======== Materials provided

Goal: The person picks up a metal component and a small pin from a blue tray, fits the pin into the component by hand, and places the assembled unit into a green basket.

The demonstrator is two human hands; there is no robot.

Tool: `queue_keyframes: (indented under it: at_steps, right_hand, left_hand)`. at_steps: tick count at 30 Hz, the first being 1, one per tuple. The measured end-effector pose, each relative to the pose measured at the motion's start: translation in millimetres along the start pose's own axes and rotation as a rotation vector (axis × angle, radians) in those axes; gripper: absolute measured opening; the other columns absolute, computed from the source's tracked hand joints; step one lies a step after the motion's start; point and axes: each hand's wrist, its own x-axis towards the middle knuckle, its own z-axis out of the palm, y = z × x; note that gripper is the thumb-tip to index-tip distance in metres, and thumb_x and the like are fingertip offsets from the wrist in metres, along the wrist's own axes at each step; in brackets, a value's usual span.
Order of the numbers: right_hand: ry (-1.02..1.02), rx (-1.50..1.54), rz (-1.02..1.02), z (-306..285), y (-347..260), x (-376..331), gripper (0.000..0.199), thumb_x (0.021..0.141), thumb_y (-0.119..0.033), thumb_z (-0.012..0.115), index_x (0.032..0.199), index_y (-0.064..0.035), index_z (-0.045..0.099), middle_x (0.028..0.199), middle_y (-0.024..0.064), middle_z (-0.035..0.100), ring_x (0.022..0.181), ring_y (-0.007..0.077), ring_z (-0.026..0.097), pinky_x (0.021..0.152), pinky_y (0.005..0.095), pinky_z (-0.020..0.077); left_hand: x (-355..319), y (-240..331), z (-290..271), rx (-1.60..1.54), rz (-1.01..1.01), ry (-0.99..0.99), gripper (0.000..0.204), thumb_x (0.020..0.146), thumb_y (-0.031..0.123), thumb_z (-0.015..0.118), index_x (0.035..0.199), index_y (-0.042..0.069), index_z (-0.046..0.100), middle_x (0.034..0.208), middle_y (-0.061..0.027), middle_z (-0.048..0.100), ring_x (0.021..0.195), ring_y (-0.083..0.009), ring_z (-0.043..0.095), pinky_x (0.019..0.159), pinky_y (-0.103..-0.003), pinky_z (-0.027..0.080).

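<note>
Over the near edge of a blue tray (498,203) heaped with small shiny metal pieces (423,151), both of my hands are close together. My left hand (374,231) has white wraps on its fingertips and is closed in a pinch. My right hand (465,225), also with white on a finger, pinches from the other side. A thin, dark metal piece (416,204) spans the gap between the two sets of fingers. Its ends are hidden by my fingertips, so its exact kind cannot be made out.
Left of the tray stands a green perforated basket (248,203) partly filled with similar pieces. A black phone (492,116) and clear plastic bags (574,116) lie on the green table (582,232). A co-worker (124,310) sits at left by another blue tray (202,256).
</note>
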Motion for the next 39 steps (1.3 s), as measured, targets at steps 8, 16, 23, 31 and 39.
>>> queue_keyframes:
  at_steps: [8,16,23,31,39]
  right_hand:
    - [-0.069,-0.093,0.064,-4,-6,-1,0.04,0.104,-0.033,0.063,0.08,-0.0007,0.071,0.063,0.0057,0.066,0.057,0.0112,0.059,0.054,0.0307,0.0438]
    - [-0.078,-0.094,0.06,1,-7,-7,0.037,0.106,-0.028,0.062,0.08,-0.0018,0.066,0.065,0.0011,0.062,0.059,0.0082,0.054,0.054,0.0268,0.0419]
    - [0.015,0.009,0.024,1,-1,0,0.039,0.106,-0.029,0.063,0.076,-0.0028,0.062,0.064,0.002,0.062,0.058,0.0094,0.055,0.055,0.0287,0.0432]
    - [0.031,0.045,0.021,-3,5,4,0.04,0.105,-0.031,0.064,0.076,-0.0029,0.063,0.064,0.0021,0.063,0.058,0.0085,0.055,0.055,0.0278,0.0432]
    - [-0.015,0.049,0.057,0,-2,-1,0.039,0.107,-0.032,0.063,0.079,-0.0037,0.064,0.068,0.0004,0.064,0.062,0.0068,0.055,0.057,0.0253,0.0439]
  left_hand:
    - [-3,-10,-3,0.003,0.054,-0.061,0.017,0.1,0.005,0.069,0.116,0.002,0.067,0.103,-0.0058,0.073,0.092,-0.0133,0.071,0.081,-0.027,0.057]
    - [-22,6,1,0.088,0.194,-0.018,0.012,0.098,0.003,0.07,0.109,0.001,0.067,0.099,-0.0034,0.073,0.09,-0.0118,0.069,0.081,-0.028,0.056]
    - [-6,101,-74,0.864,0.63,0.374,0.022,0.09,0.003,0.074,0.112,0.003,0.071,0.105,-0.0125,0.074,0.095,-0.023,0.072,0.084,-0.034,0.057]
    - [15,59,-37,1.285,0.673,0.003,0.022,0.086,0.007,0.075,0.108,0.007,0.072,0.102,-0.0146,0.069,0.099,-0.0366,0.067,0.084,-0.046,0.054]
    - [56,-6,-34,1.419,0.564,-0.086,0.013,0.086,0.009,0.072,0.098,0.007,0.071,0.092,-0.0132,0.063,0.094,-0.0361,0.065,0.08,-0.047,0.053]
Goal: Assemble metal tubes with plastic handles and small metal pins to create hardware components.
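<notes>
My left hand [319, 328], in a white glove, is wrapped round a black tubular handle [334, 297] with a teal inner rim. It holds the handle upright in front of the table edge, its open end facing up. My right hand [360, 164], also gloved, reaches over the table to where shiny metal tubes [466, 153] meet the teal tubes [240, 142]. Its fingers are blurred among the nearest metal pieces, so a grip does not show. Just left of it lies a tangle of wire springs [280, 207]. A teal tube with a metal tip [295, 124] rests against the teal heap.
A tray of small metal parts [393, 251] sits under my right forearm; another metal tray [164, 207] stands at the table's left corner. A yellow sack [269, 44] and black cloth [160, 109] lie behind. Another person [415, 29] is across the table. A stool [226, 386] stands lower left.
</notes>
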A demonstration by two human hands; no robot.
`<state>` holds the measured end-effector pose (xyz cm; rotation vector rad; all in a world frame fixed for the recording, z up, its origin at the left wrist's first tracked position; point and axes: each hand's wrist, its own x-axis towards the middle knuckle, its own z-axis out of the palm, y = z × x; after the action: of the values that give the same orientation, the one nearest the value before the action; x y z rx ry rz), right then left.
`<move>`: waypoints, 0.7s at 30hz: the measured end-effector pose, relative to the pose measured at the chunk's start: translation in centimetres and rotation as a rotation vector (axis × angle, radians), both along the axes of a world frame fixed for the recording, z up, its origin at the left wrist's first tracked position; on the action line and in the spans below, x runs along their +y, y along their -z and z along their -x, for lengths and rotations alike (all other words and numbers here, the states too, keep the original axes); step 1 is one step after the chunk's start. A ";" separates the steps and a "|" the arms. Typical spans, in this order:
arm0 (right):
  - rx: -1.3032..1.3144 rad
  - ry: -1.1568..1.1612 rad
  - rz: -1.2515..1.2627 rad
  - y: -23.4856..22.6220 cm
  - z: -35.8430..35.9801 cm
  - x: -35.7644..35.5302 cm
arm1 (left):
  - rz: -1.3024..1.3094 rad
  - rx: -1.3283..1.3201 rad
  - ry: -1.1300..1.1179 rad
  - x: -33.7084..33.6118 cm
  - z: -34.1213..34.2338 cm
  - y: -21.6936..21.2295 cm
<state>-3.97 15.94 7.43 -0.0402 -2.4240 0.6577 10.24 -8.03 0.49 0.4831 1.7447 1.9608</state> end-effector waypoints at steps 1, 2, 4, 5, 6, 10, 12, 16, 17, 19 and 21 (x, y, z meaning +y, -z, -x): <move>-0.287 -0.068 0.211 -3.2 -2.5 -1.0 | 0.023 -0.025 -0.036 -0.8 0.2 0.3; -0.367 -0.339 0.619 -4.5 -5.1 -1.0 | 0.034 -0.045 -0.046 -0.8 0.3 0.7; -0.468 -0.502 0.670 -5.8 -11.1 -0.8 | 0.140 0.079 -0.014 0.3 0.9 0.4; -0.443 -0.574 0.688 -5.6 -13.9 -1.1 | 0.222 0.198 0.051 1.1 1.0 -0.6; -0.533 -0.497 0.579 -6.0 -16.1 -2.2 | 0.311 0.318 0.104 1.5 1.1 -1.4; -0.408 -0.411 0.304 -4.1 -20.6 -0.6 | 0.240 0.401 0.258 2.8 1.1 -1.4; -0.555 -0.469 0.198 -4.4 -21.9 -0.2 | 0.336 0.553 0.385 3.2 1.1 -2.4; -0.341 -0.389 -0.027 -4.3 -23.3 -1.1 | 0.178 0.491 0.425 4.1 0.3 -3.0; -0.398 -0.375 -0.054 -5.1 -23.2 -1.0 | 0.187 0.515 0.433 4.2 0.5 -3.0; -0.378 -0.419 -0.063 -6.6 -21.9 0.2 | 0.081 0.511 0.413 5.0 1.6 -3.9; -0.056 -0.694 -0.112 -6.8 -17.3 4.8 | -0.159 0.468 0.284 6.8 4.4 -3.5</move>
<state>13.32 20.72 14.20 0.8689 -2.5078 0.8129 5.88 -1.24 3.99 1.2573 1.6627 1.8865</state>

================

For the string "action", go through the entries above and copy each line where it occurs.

### Reply
`<state>` holds the measured end-effector pose (xyz cm; rotation vector rad; all in a world frame fixed for the recording, z up, its origin at the left wrist's first tracked position; point and axes: each hand's wrist, its own x-axis towards the middle knuckle, its own z-axis out of the palm, y = z × x; after the action: of the values that give the same orientation, the one nearest the value before the action; x y z rx ry rz), right then left.
`<move>`: waypoints, 0.7s at 30hz: the measured end-effector pose, relative to the pose measured at the chunk's start: translation in centimetres and rotation as a rotation vector (axis × angle, radians), both along the axes of a world frame fixed for the recording, z up, its origin at the left wrist's first tracked position; on the action line and in the spans below, x runs along their +y, y along their -z and z along their -x, for lengths and rotations alike (all other words and numbers here, the states too, keep the original axes); step 1 is one step after the chunk's start. A ";" separates the steps and a "|" the arms. Typical spans, in this order:

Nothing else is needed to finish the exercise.